このネグリジェ姿のマーニーは、米林宏昌監督が描いたものです。
実は、この絵に触発されて、宮崎駿監督が描いた絵があるのをご存知でしょうか。
『思い出のマーニー』は、基本的に宮崎監督はノータッチで進められた作品ですが、そこは宮崎監督、時おり口を挟みたくなってしまうようです。
制作は順調に進み、スタジオ中にポスターが貼られているのを見るや、宮崎監督は「麻呂は、美少女ばかり描いている。しかも、金髪の……」と嘆き、「いまどき、金髪の女の子で、お客さんの気を引こうなんて古い!」と批判し、それは西洋に対する日本人のコンプレックスだとも指摘していたのです。

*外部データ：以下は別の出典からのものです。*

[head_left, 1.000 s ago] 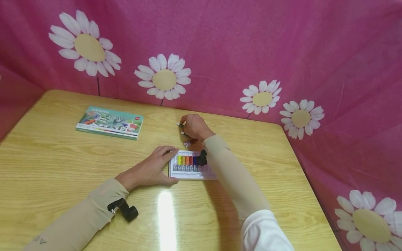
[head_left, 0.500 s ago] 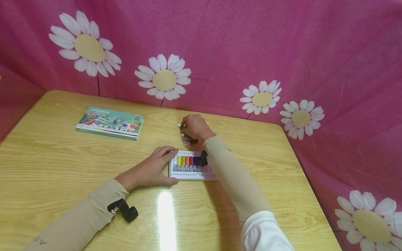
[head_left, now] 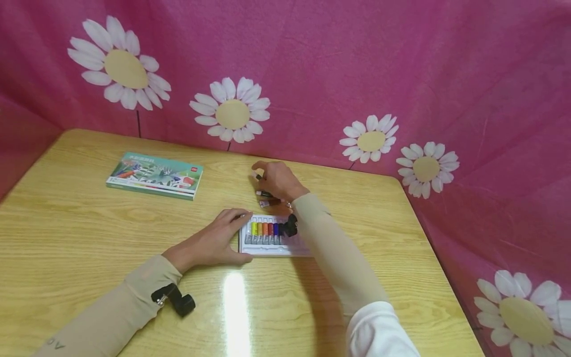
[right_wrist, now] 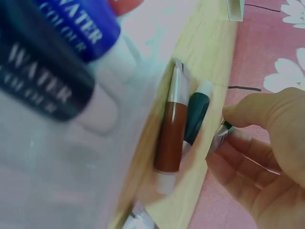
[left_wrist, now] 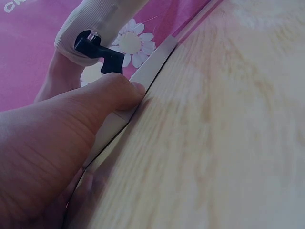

ご存知のとおり『思い出のマーニー』は、ジョージ・G・ロビンソンの小説が原作で、作中にも「美しい金色の髪」という記述があるため、気を引くために金髪にしたわけではないと思うのですが、そこは宮崎監督、そんなことは関係ありません。
米林監督の絵に触発された宮崎監督は、対抗して一枚の絵を描きました。
それは何かというと、その当時、ジブリ美術館の企画展として準備していた、『クルミわり人形とネズミの王さま展』のポスターです。
一見、何の関係も無さそうに思えますが、マーニーと同じ年頃の女の子で、ネグリジェ姿。同じモチーフで描かれています。
宮崎監督が描いたのは、快活そうな女の子。対する、米林監督が描いたのは艶っぽく、どこか色気のあるマーニー。これまでのジブリ作品には、いなかったようなキャラクターです。宮崎監督の想定を飛び出したこの絵は、自分だったらこう描くぞ、と対抗心を抱かせていたのです。